- ABOUT THIS TASK:
Every line below that has the word "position" counts once; report how many lines that makes, with no other words.

- STUDY MATERIAL:
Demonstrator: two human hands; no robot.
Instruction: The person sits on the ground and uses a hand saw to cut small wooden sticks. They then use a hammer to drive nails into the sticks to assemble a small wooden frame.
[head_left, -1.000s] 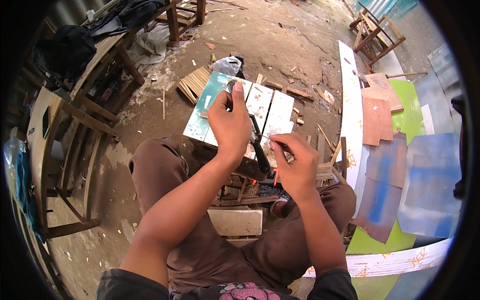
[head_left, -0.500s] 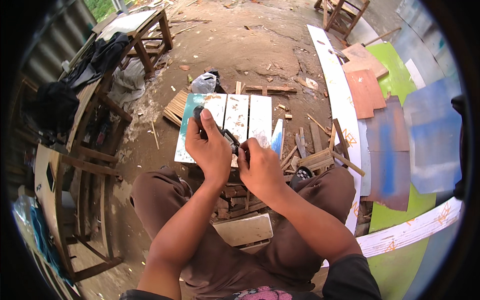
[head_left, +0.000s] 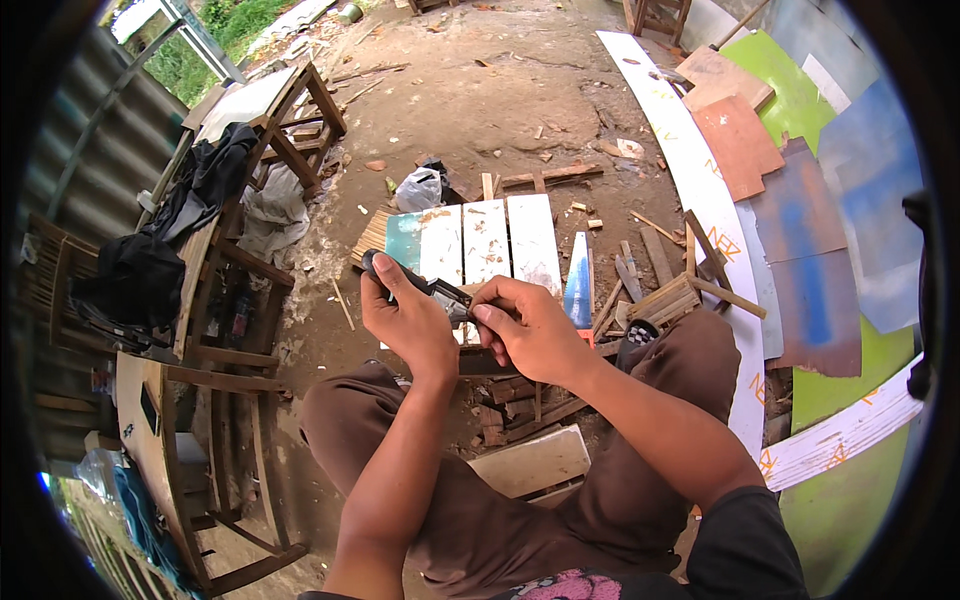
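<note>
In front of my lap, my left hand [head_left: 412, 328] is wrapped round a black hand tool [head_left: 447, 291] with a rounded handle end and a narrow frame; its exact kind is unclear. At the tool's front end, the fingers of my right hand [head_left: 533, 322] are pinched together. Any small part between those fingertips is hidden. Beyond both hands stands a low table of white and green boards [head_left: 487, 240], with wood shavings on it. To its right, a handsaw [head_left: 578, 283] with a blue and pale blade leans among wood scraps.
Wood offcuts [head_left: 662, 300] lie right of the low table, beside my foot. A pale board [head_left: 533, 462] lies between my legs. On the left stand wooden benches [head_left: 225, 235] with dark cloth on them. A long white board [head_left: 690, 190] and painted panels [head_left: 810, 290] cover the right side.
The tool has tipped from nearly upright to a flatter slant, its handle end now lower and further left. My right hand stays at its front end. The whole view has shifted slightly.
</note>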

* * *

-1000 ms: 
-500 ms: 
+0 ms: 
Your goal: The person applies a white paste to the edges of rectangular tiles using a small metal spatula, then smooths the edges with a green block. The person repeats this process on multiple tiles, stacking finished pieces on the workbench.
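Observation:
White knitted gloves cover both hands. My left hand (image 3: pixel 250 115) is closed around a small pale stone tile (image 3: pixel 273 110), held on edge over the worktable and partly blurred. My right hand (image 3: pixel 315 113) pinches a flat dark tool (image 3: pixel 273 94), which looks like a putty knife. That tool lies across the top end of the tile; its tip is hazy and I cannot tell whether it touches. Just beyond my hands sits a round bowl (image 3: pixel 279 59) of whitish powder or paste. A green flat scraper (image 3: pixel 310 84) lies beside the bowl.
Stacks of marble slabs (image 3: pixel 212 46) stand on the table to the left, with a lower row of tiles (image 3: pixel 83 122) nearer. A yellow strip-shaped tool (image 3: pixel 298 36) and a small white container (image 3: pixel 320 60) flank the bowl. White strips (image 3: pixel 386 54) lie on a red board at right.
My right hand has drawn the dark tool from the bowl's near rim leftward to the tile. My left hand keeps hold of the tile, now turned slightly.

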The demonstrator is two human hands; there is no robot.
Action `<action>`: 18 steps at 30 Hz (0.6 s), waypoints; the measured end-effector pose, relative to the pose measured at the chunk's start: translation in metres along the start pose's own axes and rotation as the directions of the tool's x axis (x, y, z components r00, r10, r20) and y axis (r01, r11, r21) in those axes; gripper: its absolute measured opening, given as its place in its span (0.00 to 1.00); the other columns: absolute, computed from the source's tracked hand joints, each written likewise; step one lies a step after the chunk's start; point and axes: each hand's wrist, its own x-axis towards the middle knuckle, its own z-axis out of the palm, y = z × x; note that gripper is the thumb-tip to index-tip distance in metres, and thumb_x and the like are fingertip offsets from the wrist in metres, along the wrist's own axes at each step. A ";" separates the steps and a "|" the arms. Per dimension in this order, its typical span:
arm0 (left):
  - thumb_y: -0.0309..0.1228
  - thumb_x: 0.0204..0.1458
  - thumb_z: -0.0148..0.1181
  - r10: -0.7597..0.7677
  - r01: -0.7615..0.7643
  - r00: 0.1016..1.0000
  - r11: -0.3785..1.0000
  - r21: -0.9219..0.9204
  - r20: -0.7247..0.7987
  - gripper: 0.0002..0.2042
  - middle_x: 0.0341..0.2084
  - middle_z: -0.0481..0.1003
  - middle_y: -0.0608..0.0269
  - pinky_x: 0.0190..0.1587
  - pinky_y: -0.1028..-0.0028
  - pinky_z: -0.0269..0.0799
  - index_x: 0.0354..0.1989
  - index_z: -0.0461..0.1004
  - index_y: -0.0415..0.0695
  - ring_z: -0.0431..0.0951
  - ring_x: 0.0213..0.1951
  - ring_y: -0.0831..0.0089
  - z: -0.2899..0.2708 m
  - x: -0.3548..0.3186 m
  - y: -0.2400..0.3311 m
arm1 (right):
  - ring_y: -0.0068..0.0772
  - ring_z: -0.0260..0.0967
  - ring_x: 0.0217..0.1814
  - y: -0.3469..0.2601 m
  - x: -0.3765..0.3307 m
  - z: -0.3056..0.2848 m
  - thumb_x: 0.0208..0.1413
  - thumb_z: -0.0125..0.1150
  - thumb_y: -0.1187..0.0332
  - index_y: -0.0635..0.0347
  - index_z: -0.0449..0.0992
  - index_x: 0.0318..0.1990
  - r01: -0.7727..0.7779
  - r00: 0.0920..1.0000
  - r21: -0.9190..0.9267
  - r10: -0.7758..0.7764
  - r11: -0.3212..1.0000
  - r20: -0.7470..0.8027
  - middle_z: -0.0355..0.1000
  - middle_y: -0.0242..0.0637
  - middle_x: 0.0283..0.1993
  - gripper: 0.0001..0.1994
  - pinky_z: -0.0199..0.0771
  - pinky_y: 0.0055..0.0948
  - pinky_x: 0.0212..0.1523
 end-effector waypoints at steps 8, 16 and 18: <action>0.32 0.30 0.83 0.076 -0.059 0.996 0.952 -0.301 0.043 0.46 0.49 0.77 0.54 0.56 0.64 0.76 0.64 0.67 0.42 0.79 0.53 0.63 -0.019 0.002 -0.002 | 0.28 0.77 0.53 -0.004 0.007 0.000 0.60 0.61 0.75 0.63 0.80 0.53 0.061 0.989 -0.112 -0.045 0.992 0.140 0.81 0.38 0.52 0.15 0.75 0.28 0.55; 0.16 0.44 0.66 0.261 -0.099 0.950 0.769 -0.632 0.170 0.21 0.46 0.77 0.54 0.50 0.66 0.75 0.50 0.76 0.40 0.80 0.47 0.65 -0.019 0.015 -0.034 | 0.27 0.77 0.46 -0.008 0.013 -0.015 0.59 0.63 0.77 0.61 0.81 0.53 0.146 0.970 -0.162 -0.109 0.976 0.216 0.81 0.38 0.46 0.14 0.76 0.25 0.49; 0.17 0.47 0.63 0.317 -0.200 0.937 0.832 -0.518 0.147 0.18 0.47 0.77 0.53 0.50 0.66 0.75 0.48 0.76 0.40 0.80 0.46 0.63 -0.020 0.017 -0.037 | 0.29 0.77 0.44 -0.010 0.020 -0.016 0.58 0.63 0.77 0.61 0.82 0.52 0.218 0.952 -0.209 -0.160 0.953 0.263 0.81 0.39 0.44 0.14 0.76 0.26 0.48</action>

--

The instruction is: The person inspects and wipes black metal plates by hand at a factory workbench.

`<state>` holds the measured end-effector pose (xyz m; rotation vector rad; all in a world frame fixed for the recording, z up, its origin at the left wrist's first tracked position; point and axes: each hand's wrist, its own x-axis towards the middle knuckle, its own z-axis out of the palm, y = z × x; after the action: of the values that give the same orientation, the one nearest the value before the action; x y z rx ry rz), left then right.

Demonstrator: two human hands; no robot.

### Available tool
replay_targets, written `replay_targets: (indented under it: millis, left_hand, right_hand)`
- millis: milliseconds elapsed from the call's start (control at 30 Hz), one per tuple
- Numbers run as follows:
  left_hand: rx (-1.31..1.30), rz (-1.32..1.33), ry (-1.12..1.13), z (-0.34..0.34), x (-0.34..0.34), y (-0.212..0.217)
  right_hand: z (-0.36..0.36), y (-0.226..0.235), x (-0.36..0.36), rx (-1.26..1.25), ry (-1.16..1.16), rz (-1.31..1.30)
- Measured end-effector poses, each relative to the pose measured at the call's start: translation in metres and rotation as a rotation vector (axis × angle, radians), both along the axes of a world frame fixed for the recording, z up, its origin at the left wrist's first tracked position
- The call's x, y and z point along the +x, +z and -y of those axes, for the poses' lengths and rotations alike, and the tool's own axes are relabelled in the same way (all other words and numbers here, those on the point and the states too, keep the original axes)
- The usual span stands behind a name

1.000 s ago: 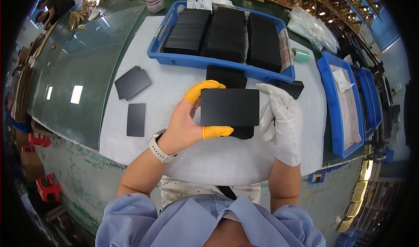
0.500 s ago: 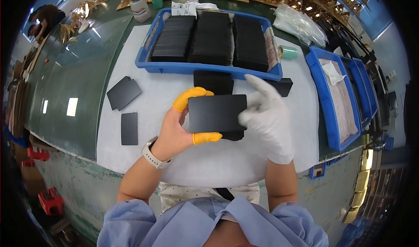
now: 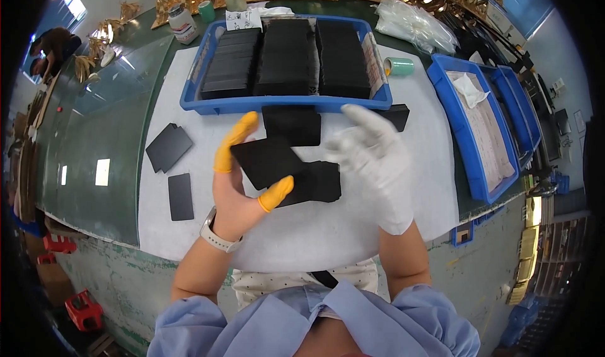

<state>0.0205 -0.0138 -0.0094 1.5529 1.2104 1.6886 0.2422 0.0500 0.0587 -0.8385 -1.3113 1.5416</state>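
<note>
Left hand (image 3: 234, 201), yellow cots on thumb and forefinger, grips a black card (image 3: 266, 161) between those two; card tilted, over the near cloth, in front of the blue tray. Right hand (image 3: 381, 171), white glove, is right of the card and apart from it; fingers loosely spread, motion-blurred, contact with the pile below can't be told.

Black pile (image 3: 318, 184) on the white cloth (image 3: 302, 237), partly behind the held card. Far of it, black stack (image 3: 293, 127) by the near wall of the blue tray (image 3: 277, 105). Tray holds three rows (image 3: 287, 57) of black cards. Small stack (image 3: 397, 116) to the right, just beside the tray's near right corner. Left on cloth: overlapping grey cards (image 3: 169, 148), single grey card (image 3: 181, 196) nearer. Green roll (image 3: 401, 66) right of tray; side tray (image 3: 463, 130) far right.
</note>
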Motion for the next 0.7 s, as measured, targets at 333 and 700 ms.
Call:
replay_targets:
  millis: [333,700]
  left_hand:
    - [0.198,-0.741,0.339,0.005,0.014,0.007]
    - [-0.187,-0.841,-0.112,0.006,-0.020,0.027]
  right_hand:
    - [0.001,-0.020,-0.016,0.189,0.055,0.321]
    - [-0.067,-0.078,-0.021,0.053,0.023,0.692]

- RESULT FOR THIS TASK:
2